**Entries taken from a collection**
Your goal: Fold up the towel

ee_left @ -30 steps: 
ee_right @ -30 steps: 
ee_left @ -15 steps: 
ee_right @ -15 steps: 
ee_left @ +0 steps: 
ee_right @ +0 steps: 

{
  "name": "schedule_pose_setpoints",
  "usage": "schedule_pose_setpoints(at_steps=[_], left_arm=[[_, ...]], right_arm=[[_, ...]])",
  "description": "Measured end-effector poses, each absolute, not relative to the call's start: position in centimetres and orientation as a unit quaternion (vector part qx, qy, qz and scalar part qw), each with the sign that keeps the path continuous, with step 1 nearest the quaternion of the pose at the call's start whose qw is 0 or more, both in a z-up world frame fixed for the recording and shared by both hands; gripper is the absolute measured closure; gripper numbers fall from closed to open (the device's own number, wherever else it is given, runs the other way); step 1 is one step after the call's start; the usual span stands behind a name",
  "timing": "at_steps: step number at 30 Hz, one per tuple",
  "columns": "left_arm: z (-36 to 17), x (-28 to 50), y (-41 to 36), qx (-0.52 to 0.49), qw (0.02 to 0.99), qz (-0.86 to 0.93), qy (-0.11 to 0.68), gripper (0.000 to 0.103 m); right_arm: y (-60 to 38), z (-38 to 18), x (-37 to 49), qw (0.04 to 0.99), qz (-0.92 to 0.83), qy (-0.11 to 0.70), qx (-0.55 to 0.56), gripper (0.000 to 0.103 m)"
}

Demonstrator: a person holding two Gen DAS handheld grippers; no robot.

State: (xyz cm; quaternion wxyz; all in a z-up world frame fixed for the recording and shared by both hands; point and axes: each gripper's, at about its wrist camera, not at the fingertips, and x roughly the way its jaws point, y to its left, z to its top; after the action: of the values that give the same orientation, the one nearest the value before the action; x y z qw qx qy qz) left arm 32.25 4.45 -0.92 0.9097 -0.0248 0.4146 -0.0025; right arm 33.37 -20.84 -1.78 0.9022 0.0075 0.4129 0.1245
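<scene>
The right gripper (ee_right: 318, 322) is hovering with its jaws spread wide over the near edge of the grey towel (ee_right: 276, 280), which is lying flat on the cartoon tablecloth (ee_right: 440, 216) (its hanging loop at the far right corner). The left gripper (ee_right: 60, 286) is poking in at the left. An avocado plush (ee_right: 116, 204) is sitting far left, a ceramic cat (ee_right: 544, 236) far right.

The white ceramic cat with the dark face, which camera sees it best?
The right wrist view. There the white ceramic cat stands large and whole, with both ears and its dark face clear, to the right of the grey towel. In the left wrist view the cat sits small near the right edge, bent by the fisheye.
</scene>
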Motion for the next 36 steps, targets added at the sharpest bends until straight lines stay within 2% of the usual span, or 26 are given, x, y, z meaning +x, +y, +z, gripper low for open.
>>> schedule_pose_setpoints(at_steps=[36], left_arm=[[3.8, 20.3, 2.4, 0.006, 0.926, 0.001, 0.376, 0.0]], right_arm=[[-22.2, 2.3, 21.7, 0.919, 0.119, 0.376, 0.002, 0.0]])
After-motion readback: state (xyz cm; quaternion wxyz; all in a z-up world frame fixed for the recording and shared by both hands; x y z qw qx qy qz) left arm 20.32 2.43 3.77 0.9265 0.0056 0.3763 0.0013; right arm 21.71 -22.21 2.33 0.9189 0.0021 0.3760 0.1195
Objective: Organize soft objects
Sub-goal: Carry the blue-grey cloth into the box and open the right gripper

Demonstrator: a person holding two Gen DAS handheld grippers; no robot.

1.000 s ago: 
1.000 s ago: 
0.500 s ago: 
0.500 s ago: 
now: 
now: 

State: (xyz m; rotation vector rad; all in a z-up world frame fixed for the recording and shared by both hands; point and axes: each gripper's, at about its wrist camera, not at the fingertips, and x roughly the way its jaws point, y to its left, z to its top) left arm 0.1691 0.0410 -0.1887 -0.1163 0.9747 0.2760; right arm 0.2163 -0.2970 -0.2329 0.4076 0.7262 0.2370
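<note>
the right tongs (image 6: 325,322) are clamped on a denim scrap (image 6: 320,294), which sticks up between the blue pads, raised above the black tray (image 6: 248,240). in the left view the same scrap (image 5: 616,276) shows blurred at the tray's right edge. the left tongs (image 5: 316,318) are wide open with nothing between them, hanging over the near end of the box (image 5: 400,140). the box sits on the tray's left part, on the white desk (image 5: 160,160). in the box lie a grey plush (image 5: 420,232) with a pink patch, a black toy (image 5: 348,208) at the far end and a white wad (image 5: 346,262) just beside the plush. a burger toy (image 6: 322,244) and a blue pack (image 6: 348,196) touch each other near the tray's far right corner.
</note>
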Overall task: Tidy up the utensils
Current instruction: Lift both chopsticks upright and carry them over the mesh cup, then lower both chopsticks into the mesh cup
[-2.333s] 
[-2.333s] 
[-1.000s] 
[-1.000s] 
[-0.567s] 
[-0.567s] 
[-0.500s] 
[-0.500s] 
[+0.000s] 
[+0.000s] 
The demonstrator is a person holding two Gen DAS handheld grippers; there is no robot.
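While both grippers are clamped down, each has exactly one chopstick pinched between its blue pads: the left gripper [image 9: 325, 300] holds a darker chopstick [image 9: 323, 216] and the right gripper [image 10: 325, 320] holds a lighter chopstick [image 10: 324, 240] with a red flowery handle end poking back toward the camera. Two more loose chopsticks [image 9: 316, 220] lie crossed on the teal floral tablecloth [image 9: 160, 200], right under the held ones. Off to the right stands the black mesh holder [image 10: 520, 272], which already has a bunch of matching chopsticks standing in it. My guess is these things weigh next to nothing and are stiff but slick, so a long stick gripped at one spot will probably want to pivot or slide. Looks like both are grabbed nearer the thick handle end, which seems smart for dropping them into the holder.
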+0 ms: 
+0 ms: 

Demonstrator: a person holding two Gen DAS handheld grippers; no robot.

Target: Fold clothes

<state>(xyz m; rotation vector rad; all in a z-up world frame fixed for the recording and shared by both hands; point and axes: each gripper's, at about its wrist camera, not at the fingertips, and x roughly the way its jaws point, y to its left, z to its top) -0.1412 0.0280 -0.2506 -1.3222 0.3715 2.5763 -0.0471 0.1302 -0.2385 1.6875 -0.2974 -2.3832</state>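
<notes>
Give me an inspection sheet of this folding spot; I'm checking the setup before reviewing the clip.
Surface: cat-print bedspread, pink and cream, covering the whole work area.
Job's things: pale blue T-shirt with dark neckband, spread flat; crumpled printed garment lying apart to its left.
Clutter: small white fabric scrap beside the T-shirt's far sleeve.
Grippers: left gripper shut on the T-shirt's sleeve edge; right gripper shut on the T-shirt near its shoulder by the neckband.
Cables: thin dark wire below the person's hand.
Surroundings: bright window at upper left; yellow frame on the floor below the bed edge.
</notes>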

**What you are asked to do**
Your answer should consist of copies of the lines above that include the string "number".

**Answer below**
  "description": "Measured end-effector poses, each absolute, not relative to the call's start: position in centimetres and orientation as a unit quaternion (vector part qx, qy, qz and scalar part qw), each with the sign that keeps the path continuous, with step 1 nearest the quaternion of the pose at the call's start whose qw is 0 or more, both in a z-up world frame fixed for the recording and shared by both hands; gripper is the absolute measured closure; gripper numbers fall from closed to open (the device's own number, wherever else it is given, runs the other way); step 1 is one step after the call's start; the usual span stands behind a name",
  "timing": "at_steps: step number at 30 Hz, one per tuple",

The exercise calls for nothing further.